• [Aim of the exercise]
Every line from the one with "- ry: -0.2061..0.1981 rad" to the one with "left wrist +", including those two, is to be copied exactly; all other lines of the entries below are left out.

• [Data shown]
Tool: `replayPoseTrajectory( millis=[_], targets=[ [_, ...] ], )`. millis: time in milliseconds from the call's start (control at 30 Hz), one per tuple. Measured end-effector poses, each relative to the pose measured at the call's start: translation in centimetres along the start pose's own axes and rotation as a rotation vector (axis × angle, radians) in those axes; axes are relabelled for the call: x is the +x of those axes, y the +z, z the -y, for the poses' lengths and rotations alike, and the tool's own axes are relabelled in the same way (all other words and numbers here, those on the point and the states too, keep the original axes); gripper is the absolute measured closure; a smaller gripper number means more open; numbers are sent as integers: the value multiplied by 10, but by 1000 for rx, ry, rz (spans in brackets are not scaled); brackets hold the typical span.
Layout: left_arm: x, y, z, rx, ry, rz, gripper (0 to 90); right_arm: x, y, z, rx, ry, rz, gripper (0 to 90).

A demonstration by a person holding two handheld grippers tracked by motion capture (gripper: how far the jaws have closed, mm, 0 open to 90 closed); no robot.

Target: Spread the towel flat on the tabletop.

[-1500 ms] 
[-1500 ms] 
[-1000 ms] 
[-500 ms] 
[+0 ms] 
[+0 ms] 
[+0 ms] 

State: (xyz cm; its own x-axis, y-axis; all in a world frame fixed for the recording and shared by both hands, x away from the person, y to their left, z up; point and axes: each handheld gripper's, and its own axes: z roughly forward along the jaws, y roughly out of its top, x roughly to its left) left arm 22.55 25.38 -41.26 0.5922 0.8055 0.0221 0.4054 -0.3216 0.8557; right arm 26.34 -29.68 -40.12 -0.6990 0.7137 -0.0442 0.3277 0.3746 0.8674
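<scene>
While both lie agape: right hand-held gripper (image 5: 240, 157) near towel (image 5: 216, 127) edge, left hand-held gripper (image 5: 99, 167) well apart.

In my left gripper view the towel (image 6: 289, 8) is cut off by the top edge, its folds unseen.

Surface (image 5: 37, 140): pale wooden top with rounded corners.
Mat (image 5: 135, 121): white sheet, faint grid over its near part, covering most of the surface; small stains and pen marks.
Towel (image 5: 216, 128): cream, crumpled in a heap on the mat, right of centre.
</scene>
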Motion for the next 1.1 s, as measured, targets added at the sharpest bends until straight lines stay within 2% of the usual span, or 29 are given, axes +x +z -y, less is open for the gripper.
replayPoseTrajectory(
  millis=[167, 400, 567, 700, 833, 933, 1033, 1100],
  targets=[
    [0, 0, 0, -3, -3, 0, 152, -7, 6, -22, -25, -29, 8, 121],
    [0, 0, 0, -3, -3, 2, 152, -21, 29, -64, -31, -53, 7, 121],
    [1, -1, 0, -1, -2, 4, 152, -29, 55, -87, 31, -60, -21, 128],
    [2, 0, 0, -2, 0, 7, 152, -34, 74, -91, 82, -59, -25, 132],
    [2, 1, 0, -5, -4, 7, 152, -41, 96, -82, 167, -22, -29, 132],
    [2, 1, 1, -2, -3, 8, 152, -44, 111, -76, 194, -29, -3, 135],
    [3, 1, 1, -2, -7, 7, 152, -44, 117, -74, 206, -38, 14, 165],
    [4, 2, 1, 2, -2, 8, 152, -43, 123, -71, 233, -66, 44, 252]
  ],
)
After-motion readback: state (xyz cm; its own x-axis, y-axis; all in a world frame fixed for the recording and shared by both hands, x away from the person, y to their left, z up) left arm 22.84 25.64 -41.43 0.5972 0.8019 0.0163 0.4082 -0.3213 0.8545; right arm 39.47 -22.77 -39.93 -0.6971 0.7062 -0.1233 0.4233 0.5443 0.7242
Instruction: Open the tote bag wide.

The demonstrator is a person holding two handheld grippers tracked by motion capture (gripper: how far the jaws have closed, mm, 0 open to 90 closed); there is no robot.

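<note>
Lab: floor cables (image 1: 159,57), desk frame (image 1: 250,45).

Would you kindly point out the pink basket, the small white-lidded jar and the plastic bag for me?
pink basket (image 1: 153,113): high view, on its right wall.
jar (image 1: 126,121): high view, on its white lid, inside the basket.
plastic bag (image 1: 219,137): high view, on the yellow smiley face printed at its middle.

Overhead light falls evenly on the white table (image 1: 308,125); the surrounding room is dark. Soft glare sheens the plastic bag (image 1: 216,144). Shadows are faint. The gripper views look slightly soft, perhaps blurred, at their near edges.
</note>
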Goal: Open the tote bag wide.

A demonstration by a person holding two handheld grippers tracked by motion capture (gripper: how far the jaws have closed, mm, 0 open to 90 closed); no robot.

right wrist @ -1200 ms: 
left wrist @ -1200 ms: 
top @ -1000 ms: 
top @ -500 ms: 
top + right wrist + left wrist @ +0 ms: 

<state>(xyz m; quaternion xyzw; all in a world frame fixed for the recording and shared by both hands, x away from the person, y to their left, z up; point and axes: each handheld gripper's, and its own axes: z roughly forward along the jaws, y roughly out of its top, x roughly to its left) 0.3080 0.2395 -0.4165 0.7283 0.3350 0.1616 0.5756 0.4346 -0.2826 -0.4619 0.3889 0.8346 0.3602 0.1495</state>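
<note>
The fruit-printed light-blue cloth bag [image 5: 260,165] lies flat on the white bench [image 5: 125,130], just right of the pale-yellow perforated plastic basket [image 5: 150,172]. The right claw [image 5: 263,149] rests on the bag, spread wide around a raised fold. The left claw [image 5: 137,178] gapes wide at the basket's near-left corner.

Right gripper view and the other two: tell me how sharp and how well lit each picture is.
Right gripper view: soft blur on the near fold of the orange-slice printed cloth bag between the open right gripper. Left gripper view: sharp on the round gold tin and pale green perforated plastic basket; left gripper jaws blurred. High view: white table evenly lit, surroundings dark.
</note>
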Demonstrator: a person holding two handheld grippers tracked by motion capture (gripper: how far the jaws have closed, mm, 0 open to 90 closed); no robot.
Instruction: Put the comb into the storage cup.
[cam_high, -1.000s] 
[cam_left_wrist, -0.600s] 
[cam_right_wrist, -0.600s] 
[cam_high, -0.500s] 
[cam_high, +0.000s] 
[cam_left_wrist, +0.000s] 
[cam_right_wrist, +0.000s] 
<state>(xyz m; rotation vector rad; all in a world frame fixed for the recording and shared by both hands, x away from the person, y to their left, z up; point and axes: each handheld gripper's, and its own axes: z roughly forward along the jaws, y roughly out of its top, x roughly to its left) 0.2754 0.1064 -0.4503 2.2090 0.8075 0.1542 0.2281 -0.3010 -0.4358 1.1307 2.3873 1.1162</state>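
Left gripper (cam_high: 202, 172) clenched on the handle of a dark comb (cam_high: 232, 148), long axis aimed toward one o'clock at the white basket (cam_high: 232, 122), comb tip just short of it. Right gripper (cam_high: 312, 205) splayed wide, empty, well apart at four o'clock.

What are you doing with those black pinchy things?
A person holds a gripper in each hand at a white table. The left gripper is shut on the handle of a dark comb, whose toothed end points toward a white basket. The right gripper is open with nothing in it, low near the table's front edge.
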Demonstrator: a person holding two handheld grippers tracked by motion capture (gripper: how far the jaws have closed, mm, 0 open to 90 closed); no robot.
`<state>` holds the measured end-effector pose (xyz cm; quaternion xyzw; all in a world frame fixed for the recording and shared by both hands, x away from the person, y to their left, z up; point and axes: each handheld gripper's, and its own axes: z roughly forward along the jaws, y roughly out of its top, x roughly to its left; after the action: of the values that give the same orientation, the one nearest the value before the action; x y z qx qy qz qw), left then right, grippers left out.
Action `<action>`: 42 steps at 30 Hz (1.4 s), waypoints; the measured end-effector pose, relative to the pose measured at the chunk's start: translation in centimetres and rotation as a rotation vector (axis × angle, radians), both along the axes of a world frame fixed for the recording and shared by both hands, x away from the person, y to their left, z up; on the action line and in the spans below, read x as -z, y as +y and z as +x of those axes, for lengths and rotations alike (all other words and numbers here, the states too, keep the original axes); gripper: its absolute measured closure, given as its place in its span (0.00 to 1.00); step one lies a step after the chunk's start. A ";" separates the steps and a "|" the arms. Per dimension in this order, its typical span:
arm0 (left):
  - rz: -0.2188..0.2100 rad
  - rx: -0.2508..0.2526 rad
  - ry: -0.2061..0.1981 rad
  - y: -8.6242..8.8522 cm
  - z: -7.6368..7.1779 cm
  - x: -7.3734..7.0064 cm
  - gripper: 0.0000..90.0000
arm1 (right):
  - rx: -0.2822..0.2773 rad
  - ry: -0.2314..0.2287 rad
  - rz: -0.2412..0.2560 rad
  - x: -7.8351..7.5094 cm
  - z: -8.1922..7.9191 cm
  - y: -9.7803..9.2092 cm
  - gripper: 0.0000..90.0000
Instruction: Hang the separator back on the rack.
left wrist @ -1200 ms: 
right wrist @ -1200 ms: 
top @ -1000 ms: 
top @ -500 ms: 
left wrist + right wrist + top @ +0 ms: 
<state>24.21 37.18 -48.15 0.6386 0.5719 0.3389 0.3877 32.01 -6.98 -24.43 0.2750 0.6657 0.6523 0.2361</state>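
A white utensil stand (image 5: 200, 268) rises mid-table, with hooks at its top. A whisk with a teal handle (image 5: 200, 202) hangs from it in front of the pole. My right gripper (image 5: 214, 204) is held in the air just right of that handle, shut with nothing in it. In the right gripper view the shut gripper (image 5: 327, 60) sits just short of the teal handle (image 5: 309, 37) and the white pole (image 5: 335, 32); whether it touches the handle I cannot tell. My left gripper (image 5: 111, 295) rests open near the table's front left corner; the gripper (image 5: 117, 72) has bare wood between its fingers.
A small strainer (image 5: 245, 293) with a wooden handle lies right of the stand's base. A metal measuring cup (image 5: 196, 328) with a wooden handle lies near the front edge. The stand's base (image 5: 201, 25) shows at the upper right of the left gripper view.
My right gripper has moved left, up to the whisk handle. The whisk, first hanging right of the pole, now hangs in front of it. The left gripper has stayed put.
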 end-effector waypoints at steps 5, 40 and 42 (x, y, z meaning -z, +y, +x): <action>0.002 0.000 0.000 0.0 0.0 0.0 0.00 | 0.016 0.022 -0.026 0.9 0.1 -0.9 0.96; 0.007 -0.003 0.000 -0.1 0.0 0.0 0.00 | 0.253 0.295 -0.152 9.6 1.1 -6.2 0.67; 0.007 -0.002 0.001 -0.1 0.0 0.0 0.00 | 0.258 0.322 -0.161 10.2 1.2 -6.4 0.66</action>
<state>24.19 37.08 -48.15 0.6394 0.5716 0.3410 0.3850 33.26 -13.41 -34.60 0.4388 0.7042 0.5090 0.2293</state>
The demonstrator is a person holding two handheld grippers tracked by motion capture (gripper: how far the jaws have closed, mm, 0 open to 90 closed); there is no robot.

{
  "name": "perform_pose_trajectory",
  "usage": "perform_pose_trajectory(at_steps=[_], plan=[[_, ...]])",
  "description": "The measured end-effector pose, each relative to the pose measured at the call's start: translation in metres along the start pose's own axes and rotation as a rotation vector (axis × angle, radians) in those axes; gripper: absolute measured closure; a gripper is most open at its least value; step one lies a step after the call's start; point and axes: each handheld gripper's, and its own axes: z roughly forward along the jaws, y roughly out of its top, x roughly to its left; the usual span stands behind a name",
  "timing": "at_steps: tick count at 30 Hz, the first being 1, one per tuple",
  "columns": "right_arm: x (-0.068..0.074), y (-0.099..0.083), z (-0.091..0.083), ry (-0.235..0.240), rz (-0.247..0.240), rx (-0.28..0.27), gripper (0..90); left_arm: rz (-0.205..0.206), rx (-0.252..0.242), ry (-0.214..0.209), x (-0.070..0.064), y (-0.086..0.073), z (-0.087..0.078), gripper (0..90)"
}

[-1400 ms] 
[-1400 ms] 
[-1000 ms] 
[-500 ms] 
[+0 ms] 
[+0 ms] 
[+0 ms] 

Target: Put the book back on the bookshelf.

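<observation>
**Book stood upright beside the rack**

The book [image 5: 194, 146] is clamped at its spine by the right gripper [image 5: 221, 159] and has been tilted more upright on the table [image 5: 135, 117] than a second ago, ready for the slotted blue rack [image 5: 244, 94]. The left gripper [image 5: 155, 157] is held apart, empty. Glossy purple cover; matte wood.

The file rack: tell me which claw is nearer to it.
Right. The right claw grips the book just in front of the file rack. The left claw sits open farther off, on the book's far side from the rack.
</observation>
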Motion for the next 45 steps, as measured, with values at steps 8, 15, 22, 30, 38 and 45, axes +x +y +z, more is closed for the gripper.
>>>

• [Task output]
  - ry: -0.2061..0.1981 rad
  - y: -8.6242..8.8522 cm
  - z: -7.6368..7.1779 cm
  - x: -7.3734..7.0064 cm
  - gripper: 0.0000..90.0000
arm1 (right):
  - rx: -0.2822..0.2773 rad
  - ry: -0.2314..0.2287 rad
  - rz: -0.2412..0.2560 rad
  - x: -7.8351..7.5094 cm
  - z: -8.1922..7.9191 cm
  - y: -9.7803..9.2092 cm
  - gripper: 0.0000..90.0000
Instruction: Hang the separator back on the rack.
left wrist @ -1200 ms: 
right wrist @ -1200 ms: 
top @ -1000 ms: 
top @ -500 ms: 
left wrist + right wrist + top @ +0 ms: 

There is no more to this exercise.